Sebenernya, Gunung Ijen bukan hal yang baru sebagai tempat wisata jika dibandingkan dengan Karimun jawa saat ini. Udah banyak orang yang pergi kesana, termasuk teman-teman saya menggunakan berbagai pilihan Biro Perjalanan atau Travel Agent dengan fasilitas melimpah seperti Jeep untuk naik ke desa terakhir serta penginapan berbintang di Banyuwangi. Berhubung saya menyukai tantangan dan pengalaman baru (red: G punya duit banyak untuk membeli paket wisata) dan baru saat mahasiswa ini saya diberi kepercayaan orang tua untuk travelling sendiri sehingga baru saat ini saya bisa travelling ke tempat yang cukup jauh (diukur dari Jogja) asal menggunakan uang saku sendiri juga, haha. Saya memutuskan untuk pergi ke Ijen bermodalkan kenalan teman dari AIESEC UI yang asli dari Banyuwangi. Sebut saja Zhuko Pangeran dari Negara Api yang kini membantu Avatar :D
                        Disini saya akan menceritakan serta memberikan sedikit cara untuk sampai ke Ijen bermodal seminimal mungkin dibantu oleh bung Zuko. Introduction dikit ya, hehe. Mas Suko ini mahasiswa Teknik Kimia UI yang juga ikut organisasi AIESEC, kita ketemu saat conference tentang HIV/AIDS di Jakarta bersama bule-bule dari berbagai Negara. Manteb kan ? Organisasi AIESEC adalah organisasi pemuda Internasional, jadi disini banyak pengalaman dan pastinya kenalan baru yang bisa kita dapet dari teman-teman dari luar negeri. Oke lanjut ke mas Suko lagi, dia mahasiswa tingkat tiga yang sudah jalan-jalan keluar negeri seperti Myanmar, Thailand, Vietnam, dan masih banyak lagi, klo tentang jalan-jalan, beliau sudah expert lah. Dan bermodalkan backpack serta uang saku hasil dari menjadi guru les untuk murid SMA selama 1 tahun, pinter lo dia, jadi klo mau les, silahkan hubungi nomer dibawah layar kaca anda :D
Kita janjian ketemu di Malang, mengingat kereta ke Banyuwangi via Malang lebih murah dibanding kereta langsung dari Surabaya.
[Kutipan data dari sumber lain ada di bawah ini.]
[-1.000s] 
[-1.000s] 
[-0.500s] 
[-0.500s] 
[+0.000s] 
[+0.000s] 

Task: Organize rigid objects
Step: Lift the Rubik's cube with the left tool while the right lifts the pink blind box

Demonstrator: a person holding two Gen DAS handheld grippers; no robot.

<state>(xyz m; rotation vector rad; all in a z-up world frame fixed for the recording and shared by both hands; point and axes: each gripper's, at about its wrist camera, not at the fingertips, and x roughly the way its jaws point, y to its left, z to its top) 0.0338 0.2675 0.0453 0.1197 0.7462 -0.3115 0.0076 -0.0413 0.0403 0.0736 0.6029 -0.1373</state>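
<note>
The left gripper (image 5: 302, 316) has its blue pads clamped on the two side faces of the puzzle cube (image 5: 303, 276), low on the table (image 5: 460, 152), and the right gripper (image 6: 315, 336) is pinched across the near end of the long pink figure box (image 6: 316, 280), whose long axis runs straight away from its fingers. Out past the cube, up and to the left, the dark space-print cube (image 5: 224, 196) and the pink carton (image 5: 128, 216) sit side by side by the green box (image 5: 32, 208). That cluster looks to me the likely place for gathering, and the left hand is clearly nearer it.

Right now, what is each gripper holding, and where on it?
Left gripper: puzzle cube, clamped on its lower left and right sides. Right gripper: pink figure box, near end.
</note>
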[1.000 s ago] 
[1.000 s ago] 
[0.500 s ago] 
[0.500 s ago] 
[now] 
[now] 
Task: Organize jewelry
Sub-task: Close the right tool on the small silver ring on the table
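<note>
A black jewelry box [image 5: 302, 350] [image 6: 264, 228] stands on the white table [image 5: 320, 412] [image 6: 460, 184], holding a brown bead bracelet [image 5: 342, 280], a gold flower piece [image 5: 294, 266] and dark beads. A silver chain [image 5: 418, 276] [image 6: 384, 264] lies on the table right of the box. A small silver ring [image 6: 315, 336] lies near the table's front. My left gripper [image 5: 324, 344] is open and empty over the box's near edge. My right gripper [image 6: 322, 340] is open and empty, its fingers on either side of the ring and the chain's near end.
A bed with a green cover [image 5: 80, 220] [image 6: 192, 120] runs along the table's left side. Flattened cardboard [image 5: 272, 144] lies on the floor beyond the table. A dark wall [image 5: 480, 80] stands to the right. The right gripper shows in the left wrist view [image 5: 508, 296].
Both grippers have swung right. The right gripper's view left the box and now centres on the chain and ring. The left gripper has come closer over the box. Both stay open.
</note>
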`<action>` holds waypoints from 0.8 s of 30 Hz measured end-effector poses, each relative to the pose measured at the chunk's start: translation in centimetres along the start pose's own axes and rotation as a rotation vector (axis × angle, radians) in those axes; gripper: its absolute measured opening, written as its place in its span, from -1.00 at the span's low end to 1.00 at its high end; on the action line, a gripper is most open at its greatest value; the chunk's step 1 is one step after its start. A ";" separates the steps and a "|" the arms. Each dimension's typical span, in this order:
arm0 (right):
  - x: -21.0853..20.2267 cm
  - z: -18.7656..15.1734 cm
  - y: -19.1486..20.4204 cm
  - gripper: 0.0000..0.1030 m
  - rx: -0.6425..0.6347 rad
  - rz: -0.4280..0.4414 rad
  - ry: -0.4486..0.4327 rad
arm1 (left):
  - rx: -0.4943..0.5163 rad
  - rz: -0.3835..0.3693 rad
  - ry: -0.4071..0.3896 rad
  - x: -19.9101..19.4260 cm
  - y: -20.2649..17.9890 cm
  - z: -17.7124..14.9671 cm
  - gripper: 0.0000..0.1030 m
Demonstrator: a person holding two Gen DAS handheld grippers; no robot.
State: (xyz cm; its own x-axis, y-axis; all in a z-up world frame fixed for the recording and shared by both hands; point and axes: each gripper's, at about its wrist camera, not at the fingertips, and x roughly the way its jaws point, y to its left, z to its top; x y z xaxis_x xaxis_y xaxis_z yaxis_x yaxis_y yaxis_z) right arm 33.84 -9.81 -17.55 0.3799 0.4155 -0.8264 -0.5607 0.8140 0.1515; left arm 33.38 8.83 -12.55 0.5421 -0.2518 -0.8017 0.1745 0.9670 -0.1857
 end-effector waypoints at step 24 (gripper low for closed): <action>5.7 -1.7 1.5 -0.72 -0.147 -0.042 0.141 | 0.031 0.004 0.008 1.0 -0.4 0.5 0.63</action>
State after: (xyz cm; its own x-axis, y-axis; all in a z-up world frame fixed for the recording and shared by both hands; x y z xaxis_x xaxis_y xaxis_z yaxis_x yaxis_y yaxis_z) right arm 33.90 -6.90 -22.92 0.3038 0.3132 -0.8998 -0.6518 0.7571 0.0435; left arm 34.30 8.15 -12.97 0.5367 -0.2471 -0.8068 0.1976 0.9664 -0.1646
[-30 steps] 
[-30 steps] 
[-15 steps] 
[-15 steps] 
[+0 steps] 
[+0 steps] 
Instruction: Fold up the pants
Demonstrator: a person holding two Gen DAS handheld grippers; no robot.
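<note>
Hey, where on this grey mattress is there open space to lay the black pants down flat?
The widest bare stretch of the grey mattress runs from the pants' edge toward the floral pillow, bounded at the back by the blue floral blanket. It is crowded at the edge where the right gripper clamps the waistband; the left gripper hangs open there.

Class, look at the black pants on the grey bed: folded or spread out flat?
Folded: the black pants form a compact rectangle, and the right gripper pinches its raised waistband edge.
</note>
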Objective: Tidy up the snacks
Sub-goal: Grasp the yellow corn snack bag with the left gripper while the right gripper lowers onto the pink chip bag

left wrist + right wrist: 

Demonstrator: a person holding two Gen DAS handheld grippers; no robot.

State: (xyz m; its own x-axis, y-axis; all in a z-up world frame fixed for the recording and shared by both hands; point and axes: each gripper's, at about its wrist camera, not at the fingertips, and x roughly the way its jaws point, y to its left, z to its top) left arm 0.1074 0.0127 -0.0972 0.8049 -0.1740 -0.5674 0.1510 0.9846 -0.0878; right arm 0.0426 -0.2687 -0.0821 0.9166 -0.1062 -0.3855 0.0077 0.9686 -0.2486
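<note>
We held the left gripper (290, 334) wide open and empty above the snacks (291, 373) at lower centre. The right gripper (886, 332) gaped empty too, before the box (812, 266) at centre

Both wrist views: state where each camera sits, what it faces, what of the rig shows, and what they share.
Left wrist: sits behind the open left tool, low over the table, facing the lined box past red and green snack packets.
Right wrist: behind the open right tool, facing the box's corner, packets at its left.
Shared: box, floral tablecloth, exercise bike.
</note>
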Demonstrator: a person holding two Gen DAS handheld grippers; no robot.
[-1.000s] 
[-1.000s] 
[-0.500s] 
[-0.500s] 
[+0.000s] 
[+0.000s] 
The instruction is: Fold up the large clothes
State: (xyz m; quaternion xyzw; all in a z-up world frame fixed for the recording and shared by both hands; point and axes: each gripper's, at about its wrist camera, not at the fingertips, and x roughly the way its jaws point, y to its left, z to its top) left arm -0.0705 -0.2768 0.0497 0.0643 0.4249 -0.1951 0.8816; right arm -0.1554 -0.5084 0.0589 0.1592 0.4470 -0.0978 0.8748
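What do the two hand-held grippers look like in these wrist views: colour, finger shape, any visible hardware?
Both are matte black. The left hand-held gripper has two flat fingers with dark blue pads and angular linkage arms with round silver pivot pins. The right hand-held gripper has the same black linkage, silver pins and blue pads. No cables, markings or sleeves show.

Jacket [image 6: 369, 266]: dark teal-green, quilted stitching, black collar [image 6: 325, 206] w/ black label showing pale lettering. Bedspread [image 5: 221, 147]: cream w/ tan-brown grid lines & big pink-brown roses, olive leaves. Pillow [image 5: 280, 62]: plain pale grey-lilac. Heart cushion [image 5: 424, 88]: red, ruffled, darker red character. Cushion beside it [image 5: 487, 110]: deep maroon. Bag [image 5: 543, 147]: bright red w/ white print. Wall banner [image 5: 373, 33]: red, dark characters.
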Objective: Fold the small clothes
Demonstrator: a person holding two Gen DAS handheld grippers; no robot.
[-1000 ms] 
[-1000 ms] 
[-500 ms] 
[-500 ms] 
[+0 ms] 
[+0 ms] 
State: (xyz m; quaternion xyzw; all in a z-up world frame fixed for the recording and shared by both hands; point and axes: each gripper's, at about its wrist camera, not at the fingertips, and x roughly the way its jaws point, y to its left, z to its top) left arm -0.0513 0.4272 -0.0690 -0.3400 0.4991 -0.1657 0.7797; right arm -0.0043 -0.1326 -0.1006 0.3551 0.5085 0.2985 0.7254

Pertama saya naik kereta Penataran ke Malang seharga 4000 rupiah saja, tapi antrinya harus pagi-pagi banget di Stasiun Gubeng Surabaya, mengingat banyak pemakai kereta ini, Sementara Bung Zuko dari Jakarta menggunakan kereta Mataramaja berangkat satu hari sebelumnya dari Pasar Senen, Jakarta. Ketemu di Malang meskipun jadwal kedatangan kereta kami masing-masing berbeda tapi gak sampai ketinggalan Kereta Tawang Alun yang berangkat sekitar pukul 2 siang. Kemudian dari Malang kita naik kereta Tawang Alun seharga 18.500 ke Banyuwangi. Dibanding dengan menggunakan kereta Surabaya-Banyuwangi seperti Sri Tanjung atau Logawa seharga 36.000 rupiah, cara transit via Malang jadi pilihan yang lebih ekonomis  
            Perjalanan ke Banyuwangi dari Malang maupun Surabaya memakan waktu sekitar 5-6 jam, sehingga cukup malam kita sampai disana. Di Banyuwangi saya mampir ke rumahnya bung zuko. Kita skip sejenak untuk pengalaman yang mengesankan bersama keluarga besar bung Zuko mengingat disini kita mau cerita “how to go to Ijen without Travel Agent :D”. Kalian dari Malang bisa turun di stasiun Karangasem di Banyuwangi kemudian menginap sejenak disini untuk mencari angkot esok harinya. (Berhubung saya menginap di rumah keluarga bung Zuko, saya keesokan harinya naik bus dari desa bung Zuko ke Banyuwangi). Dari Stasiun, kita perlu berjalan untuk sampai ke jalan besar yang ada angkotnya. Di sekita kalisasak, angkot tidak banyak untuk menuju ke Kecamatan Licin, bahkan hanya 2x sehari angkot tersebut ada.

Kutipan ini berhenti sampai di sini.